Reprogramming Plasticity in Colorectal Cancer
Primary supervisor: Chris Tape, UCL
Secondary supervisor: Graeme Hewitt, King’s College London
Project
Colorectal cancer (CRC) is the 2nd most common cause of cancer death, with an alarming, rising incidence in young adults [1]. While targeted therapy and chemotherapy have improved survival, over 90% of patients with metastatic CRC still die within 5-years of diagnosis and new therapeutic options are desperately needed.
Through high-dimensional single-cell phenoscaping of thousands of colorectal organoids we recently discovered that colonic stem cells reside on a continuous transdetermination trajectory, spanning from a highly proliferative colonic stem cell (proCSC) through to a slow-cycling revival stem cell (revCSC) [2]. We then found that proCSC are extremely chemosensitive whereas revCSC are both chemorefractory and radioresistant. Moreover, cancer associated fibroblasts (CAFs) from the CRC tumour microenvironment (TME) can polarise chemosensitive rectal proCSC to chemorefractory revCSC [3]. As chemo-radiotherapy can only target mitotic proCSC cells, drug tolerant persister cells that survive treatment are all in the revCSC state [4]. As a result, we must find a way to eliminate revCSC cells to improve the treatment of CRC patients [5].

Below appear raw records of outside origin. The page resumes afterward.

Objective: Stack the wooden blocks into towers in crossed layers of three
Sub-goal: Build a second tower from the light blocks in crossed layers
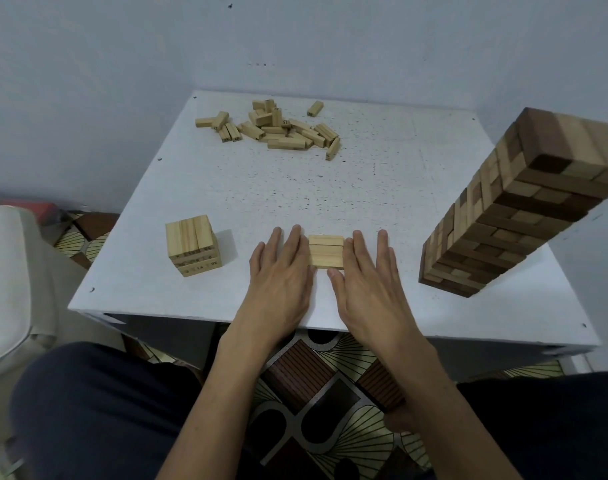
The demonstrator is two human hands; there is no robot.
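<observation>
Three pale wooden blocks (326, 251) lie side by side as one flat layer near the front of the white table (382, 188). My left hand (282, 271) lies flat with straight fingers against the layer's left end. My right hand (368, 275) lies flat with straight fingers against its right end. A short pale tower (193, 245) of a few crossed layers stands to the left. A pile of several loose pale blocks (282, 128) lies at the far side of the table.
A tall tower of mixed dark and light blocks (510, 216) stands at the table's right side. A pale chair (8, 278) sits to the left of the table. Patterned floor and my dark-trousered legs fill the foreground.
</observation>
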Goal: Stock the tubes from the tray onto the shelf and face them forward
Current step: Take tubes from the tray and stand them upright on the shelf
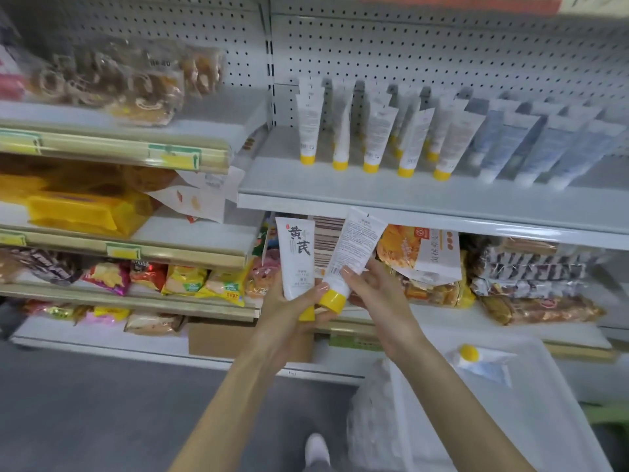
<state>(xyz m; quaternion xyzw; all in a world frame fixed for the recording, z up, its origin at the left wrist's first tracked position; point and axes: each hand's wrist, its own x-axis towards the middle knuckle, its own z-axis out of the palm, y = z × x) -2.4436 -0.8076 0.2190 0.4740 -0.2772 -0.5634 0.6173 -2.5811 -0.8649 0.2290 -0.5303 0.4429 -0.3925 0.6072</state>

Stem cell admixture is found in all CRC patients and plays an essential role in metastasis and therapy failure. Current evidence suggests that stem cell plasticity can be regulated by both genetic, epigenetic, and microenvironmental cues. However, irrespective of upstream stimulus, the proCSC to revCSC transition is always mediated through a change in intracellular signalling. Despite this revolution in our understanding of CRC biology, several questions remain unanswered:
Question 1: What are the essential signalling regulators of the proCSC to revCSC transition and how do they vary across CRC patients
Question 2: How does the combinatorial stimulation and inhibition of multiple signalling nodes drive drug resistant revCSC cells?
Question 3: How can we reprogramme revCSC signalling to develop new therapies for CRC?
This CRUK City of London Centre PhD project will address these questions over the following aims:
Aim 1: We will use pooled genome-wide CRISPR knock out screening in a cohort of CRC patient-derived organoids (PDOs) to identify the essential intracellular signalling regulators of the proCSC-revCSC transition.
Aim 2: Using high-throughput single-cell PDO perturbation analysis we will then identify the combinatorial relationship between key signalling nodes across a cohort of x30 CRC patients.
Aim 3: Finally, we will validate the heterocellular effects of stem cell reprogramming using subcellular spatial transcriptomics (Xenium) analysis of patient-derived assembloids (PDAs). This combinatorial signal rewiring will provide a novel therapeutic approach to treat advanced chemorefractory CRC.
By combining CRC patient-derived organoid cohorts, genome-wide CRISPR screening, custom single-cell perturbation analysis, and spatial transcriptomics this PhD project will reveal how stem cell plasticity can be reprogrammed to treat advanced CRC.
Candidate background
This PhD project would suit candidates with a background in cell signalling and/or cancer biology, ideally with laboratory experience in 3D organoid culture, CRISPR screening, and/or single-cell analysis.
Potential Research Placements
- Graeme Hewitt, Comprehensive Cancer Centre, King’s College London
- Bart Vanhaesebroeck, Cancer Institute, UCL
- Julian Downward, The Francis Crick Institute
References
- Morgan, E., et al., Global burden of colorectal cancer in 2020 and 2040: incidence and mortality estimates from GLOBOCAN. Gut, 2023. 72(2): p. 338-344.
- Qin, X., et al., An oncogenic phenoscape of colonic stem cell polarization. Cell, 2023. 186(25): p. 5554-5568 e18.
- Ramos Zapatero, M., et al., Trellis tree-based analysis reveals stromal regulation of patient-derived organoid drug responses. Cell, 2023. 186(25): p. 5606-5619 e24.
- Opzoomer, J.W., et al., SIGNAL-seq: Multimodal Single-cell Inter- and Intra-cellular Signalling Analysis. bioRxiv, 2024: p. 2024.02.23.581433.
- Tape, C.J., Plastic persisters: revival stem cells in colorectal cancer. Trends Cancer, 2024. 10(3): p. 185-195.